During the interview process, there are many questions you can ask. The Hiring Tips have provided a good number of these.
Here’s another one you’ll find interesting:
“Under what circumstances did you ignore or bend company policy?”
Your applicant–we’ll call him Frank–may answer, “Oh, there were no circumstances where I did such a thing.”
A safe answer, but perhaps not a completely honest one.
You might continue along these lines,
“Well, Frank, I understand and respect your answer. I have worked in several companies in the past and there have been times I went against company policy and I believed I was correct in doing so.
“One example I recall was a convenience store where I was often the only employee in the store when it came time to close at 9PM. Company policy was very strict on this:
“The store closed at 9PM and that was that.
“Well, one day, as I was cleaning up around [9:30]–a good thirty minutes after closing–a lady came and knocked on the glass door at the front of the store. I told her through the glass that we were closed and that I couldn’t help her. She went on to explain she was in a great deal of pain and she just needed some aspirin.
“I knew the boss would be angry, but I opened the door for her, she got her aspirin, thanked me profusely and went off. The cash registers were closed off, so I basically took her cash and entered it in as a transaction the next day. Another thing I was sure my boss wouldn’t appreciate.
“I just couldn’t let that lady go off in so much pain when I was able to help her without causing any real harm to the store.
“So, let me ask you the question as it relates to the future, ‘Under what circumstances would you ignore or bend company policy or rules?'”
And then sit back and wait for your applicant to come up with an answer.
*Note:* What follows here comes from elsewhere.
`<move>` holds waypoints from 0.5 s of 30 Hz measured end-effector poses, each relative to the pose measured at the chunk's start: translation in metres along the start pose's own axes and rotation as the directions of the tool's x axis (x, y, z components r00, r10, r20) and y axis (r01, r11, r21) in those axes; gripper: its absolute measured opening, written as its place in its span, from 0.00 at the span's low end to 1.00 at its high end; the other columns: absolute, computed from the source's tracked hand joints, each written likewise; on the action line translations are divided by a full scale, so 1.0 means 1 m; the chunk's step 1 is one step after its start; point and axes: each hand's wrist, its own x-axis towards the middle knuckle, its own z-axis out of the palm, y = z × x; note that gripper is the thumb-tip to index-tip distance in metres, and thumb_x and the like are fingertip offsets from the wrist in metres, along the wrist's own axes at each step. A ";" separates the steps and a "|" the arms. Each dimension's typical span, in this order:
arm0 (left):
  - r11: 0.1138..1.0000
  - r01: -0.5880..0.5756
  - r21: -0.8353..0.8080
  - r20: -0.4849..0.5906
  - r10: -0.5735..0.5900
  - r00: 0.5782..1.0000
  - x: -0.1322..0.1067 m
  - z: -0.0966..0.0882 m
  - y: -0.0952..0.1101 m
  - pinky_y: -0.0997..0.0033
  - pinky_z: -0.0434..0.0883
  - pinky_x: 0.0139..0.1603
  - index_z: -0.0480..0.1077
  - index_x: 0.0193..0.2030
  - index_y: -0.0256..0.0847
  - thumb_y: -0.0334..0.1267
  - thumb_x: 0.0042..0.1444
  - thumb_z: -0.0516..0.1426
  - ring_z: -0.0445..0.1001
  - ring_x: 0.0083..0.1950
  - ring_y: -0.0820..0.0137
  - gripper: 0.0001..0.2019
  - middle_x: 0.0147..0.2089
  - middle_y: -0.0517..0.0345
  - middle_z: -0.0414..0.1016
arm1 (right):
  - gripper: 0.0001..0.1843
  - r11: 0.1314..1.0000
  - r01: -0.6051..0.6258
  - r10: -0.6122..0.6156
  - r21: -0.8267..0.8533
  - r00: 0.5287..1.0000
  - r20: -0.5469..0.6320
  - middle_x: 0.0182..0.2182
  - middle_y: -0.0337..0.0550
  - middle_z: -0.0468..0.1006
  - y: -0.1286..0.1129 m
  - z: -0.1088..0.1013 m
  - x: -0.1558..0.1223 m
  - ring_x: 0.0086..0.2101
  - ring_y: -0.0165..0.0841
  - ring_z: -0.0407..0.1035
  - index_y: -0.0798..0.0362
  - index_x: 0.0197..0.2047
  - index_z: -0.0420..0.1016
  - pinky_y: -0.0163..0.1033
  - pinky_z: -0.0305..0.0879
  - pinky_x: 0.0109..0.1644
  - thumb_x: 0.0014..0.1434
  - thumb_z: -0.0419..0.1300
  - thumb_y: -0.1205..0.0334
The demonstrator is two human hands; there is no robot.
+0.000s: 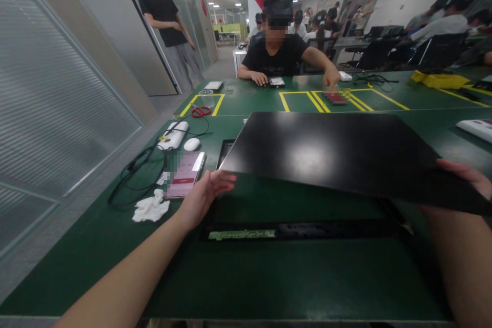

Of course, the example I gave above about ignoring strict company policy re closing at 9PM is not your example. Ideally you have a real example of your own you can provide your applicant.
The basic gist here is where would your prospective employee draw the line when it came to his/her independent decision-making that, in some way, violated company policy.
This Q & A at least gets this subject a bit more out in the open.
And of course, it begs the following two questions:
1) Do you want someone who is going to follow company policy at all times and to the letter?
2) Or do you want someone who, if they feel the situation is justified, will bend the rules.
Either way, your applicant’s judgement is a good thing to understand right at the outset.